**WHAT THE EXERCISE ASKS**. Print out the full material below, exact in every line, with no images included.

Start of COLLECTED MATERIAL

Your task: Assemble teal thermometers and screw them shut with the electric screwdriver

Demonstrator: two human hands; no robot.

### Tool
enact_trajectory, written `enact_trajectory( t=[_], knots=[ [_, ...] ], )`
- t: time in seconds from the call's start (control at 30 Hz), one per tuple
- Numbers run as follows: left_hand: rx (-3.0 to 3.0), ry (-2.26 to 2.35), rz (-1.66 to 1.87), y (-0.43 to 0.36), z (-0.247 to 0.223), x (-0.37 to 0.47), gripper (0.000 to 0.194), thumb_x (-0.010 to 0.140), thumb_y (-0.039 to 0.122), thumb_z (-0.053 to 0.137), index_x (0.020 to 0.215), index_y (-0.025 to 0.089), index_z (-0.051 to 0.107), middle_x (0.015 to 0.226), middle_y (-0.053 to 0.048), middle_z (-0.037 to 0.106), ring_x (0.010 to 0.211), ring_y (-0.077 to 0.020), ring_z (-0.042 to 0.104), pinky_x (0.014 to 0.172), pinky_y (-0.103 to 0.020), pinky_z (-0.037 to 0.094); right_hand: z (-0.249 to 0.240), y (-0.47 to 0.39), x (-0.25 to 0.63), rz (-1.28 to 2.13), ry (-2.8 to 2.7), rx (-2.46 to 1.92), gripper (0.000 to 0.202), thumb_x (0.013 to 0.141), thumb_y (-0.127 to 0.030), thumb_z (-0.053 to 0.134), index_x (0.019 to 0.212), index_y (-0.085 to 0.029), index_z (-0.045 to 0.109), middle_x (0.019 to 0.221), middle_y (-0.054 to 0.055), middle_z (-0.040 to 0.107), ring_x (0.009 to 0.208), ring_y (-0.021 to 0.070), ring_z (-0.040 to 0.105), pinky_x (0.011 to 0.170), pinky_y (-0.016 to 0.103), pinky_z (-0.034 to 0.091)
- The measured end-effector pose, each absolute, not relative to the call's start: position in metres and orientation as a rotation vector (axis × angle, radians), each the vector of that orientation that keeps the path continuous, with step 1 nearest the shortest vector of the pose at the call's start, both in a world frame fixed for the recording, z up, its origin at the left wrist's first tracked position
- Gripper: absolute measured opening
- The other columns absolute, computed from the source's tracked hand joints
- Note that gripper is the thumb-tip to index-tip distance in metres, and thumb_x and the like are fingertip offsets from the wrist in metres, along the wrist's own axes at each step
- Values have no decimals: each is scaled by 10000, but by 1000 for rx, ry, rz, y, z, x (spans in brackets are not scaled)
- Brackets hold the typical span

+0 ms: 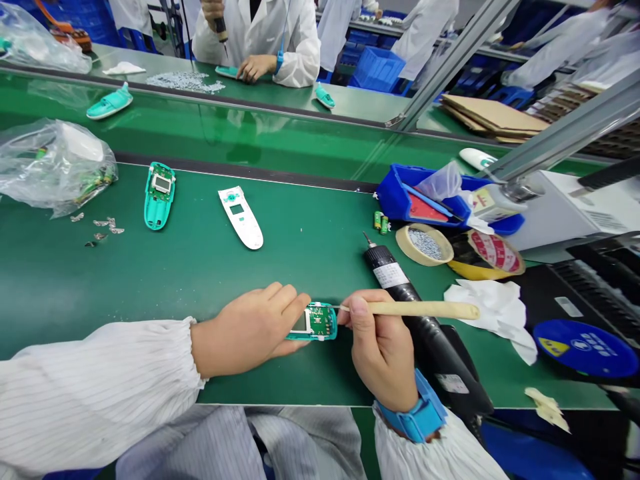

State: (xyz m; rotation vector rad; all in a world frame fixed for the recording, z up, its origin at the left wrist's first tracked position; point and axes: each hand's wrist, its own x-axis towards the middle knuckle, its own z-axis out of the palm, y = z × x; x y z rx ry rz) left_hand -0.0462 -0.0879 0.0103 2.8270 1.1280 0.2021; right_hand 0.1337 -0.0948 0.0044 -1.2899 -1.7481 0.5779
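Observation:
My left hand [255, 328] holds a teal device shell [327, 335] down near the table's front edge, fingers over its left part. Inside the shell a green circuit board [320, 320] and a grey display [301, 323] show. My right hand [383, 343], with a blue wrist strap, grips a thin tool with a pale wooden handle [425, 309]; its thin tip lies along the board's upper right edge. Farther back are a white cover [241, 219] and another open teal shell with a board [161, 197]. A black electric screwdriver [420, 313] lies beyond my right hand.
A blue bin [395, 192], a tape roll holding screws [425, 245], small green batteries [381, 222] and white tissue [493, 310] are at the right. A plastic bag [55, 163] sits at the left. Across the raised green divider, a person in a white coat [295, 40] works with a screwdriver.

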Motion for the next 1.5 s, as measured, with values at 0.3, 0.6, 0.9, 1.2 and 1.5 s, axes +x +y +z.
enact_trajectory(
  t=[0.3,0.6,0.9,1.2,1.5],
  knots=[
    [2812,1128,198,-88,10,-46,434,853,453,383,1128,119,414,900,-56,514,770,-174,492,629,-280,435,4,-94,133,553,-1769,-1305,194,898,-240,378,735,-193,473,665,-12,481,551,96,477,516,230,395],
    [2828,1126,171,-87,12,-46,446,851,467,378,1127,119,412,885,-55,510,769,-176,498,625,-283,433,4,-94,133,492,-1797,-1354,185,892,-259,399,734,-196,474,613,-17,484,518,101,478,483,228,388],
    [2775,1119,201,-87,10,-46,432,842,444,421,1129,121,411,887,-41,514,763,-171,498,625,-285,450,2,-94,135,480,-1824,-1335,142,889,-239,405,763,-204,459,604,-30,467,515,96,481,476,223,383],
    [2813,1087,175,-87,13,-46,427,840,422,441,1129,109,408,881,-49,515,747,-169,495,598,-279,443,3,-91,133,514,-1883,-1316,109,878,-222,427,774,-200,453,605,-36,459,494,82,451,460,219,357],
    [2813,1105,183,-89,10,-45,460,838,450,430,1149,113,398,893,-51,514,766,-171,492,617,-281,430,4,-96,135,505,-1600,-1273,206,905,-225,372,719,-189,452,583,-31,443,504,83,429,490,224,364]
  ],
)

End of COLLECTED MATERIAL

**EXPECTED ANSWER**.
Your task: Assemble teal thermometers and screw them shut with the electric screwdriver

Demonstrator: two human hands; no robot.

### Tool
enact_trajectory, written `enact_trajectory( t=[_], knots=[ [_, ...] ], )`
- t: time in seconds from the call's start (control at 30 Hz), one per tuple
- Numbers run as follows: left_hand: rx (-3.0 to 3.0), ry (-2.26 to 2.35), rz (-1.66 to 1.87), y (-0.43 to 0.36), z (-0.247 to 0.223), x (-0.37 to 0.47), gripper (0.000 to 0.194), thumb_x (-0.010 to 0.140), thumb_y (-0.039 to 0.122), thumb_z (-0.053 to 0.137), index_x (0.020 to 0.215), index_y (-0.025 to 0.089), index_z (-0.051 to 0.107), middle_x (0.015 to 0.226), middle_y (-0.053 to 0.048), middle_z (-0.037 to 0.106), ring_x (0.010 to 0.211), ring_y (-0.077 to 0.020), ring_z (-0.042 to 0.104), pinky_x (0.014 to 0.172), pinky_y (-0.103 to 0.020), pinky_z (-0.037 to 0.094); right_hand: z (-0.249 to 0.240), y (-0.47 to 0.39), x (-0.25 to 0.63), rz (-1.28 to 2.13), ry (-2.8 to 2.7), rx (-2.46 to 1.92), gripper (0.000 to 0.202), thumb_x (0.013 to 0.141), thumb_y (-0.127 to 0.030), thumb_z (-0.053 to 0.134), index_x (0.019 to 0.212), index_y (-0.085 to 0.029), index_z (-0.045 to 0.109), middle_x (0.019 to 0.221), middle_y (-0.054 to 0.055), middle_z (-0.040 to 0.107), ring_x (0.009 to 0.208), ring_y (-0.021 to 0.070), ring_z (-0.040 to 0.105), pinky_x (0.011 to 0.170), pinky_y (-0.016 to 0.103), pinky_z (-0.034 to 0.091)
- The measured end-effector pose, each absolute, not relative to the call's start: position in metres and orientation as a rotation vector (axis × angle, radians), each the vector of that orientation that keeps the path continuous, with step 1 nearest the shortest vector of the pose at the call's start, both in a world frame fixed for the recording, z up, its origin at the left wrist's first tracked position
- Gripper: absolute measured opening
- The other columns absolute, computed from the source's tracked hand joints
- Note that gripper is the thumb-tip to index-tip distance in metres, and thumb_x and the like are fingertip offsets from the wrist in metres, along the wrist's own axes at each step
- Values have no decimals: each is scaled by 10000, but by 1000 for rx, ry, rz, y, z, x (spans in brackets are not scaled)
- Brackets hold the typical span

+0 ms: 

State: (xyz m; rotation vector rad; all in a world frame fixed for the recording, z up, its origin at the left wrist's first tracked position; point and axes: each hand's wrist, its own x-axis towards the middle knuckle, its own z-axis out of the palm, y = z × x; x y z rx ry rz) left_hand -0.0462 -0.0879 0.0103 2.8270 1.1280 0.2021; right_hand 0.1337 -0.0948 0.0044 -1.2899 -1.7481 0.5779
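Observation:
My left hand [255, 328] holds a teal device shell [327, 335] down near the table's front edge, fingers over its left part. Inside the shell a green circuit board [320, 320] and a grey display [301, 323] show. My right hand [383, 343], with a blue wrist strap, grips a thin tool with a pale wooden handle [425, 309]; its thin tip lies along the board's upper right edge. Farther back are a white cover [241, 219] and another open teal shell with a board [161, 197]. A black electric screwdriver [420, 313] lies beyond my right hand.
A blue bin [395, 192], a tape roll holding screws [425, 245], small green batteries [381, 222] and white tissue [493, 310] are at the right. A plastic bag [55, 163] sits at the left. Across the raised green divider, a person in a white coat [295, 40] works with a screwdriver.
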
Motion for the next 1.5 s, as measured, with values at 0.3, 0.6, 0.9, 1.2 and 1.5 s, axes +x +y +z.
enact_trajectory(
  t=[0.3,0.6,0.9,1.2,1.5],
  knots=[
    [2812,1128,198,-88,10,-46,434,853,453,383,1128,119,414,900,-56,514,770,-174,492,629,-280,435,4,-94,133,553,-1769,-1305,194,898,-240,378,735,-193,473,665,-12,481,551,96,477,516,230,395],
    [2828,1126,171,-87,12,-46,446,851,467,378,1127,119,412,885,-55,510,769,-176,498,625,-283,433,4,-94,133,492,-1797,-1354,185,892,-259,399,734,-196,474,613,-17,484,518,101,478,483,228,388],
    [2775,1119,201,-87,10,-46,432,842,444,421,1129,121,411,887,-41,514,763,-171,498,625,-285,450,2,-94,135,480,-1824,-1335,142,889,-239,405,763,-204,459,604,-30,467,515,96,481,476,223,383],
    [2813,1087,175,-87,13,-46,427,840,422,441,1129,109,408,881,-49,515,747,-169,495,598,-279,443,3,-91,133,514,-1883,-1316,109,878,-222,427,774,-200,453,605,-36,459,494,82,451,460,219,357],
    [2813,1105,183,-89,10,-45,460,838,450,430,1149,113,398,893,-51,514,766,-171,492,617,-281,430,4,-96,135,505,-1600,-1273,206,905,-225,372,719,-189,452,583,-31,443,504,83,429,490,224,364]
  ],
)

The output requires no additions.